- **PROBLEM DESCRIPTION**:
Reproduce the listing verbatim through the line with "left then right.".

◆ ◆ ◆

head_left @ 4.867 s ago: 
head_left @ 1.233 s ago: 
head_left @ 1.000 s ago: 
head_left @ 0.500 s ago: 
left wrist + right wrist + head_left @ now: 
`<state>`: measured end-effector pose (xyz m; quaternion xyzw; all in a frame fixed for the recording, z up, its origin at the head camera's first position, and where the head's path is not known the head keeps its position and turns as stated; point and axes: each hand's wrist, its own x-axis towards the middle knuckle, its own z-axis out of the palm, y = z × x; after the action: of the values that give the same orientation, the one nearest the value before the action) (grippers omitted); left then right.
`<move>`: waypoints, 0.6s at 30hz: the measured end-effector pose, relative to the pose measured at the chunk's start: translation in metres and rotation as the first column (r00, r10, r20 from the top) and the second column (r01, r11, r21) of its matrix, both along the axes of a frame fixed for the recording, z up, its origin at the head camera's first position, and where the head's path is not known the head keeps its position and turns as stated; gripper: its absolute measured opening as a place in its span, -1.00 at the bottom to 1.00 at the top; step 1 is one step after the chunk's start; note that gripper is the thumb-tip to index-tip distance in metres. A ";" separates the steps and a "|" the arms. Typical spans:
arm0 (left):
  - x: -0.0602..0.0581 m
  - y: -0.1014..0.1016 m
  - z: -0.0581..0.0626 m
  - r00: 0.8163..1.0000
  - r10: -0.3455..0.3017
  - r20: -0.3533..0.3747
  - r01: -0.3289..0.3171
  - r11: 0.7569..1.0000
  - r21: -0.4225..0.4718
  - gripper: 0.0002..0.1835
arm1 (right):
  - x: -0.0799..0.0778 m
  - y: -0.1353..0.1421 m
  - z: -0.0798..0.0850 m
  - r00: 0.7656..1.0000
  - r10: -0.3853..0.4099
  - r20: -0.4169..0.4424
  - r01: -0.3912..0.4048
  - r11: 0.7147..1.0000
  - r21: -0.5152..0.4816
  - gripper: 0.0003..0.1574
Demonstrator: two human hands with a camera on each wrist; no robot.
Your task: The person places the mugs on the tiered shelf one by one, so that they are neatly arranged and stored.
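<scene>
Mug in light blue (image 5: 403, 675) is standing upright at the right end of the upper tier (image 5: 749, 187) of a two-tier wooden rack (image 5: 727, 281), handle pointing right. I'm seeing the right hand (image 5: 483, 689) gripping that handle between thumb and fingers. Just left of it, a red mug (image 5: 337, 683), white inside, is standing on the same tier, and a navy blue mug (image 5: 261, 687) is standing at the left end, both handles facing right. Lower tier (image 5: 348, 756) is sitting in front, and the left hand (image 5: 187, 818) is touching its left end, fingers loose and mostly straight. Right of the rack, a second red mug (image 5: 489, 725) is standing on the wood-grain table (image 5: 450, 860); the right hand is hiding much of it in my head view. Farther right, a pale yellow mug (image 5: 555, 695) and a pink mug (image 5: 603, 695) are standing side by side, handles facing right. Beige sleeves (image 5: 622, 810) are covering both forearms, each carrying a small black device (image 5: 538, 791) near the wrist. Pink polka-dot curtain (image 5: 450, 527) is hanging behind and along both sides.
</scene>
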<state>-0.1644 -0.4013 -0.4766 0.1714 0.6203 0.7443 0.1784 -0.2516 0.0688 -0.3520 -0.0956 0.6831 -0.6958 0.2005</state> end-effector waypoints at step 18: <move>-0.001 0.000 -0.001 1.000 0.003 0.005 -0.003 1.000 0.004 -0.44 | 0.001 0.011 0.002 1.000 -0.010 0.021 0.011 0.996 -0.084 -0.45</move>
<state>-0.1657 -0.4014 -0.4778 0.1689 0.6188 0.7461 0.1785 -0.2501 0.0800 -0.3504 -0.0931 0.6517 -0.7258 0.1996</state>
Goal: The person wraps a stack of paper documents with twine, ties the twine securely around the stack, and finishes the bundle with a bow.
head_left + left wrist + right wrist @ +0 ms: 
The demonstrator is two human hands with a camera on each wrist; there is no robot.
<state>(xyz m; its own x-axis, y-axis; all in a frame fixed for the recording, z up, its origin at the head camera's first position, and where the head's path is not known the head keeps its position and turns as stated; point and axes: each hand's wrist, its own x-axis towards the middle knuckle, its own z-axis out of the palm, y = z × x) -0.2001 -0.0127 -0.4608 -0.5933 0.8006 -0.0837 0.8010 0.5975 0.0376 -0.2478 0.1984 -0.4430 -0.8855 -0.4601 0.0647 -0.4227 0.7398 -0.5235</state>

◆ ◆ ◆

- **SOLUTION FOR THIS EXERCISE**:
head_left @ 4.867 s ago: 
head_left @ 1.233 s ago: 
head_left @ 1.000 s ago: 
head_left @ 0.500 s ago: 
left wrist + right wrist + head_left @ now: 
`<state>`: measured end-effector pose (xyz m; quaternion xyzw; all in a frame fixed for the recording, z up, its origin at the head camera's first position, and where the head's path is not known the head keeps its position and turns as stated; point and axes: each hand's wrist, its own x-axis towards the middle knuckle, its own z-axis out of the palm, y = z × x; after the action: of the values that give the same orientation, the one nearest the value before the action) (grippers omitted); left then right.

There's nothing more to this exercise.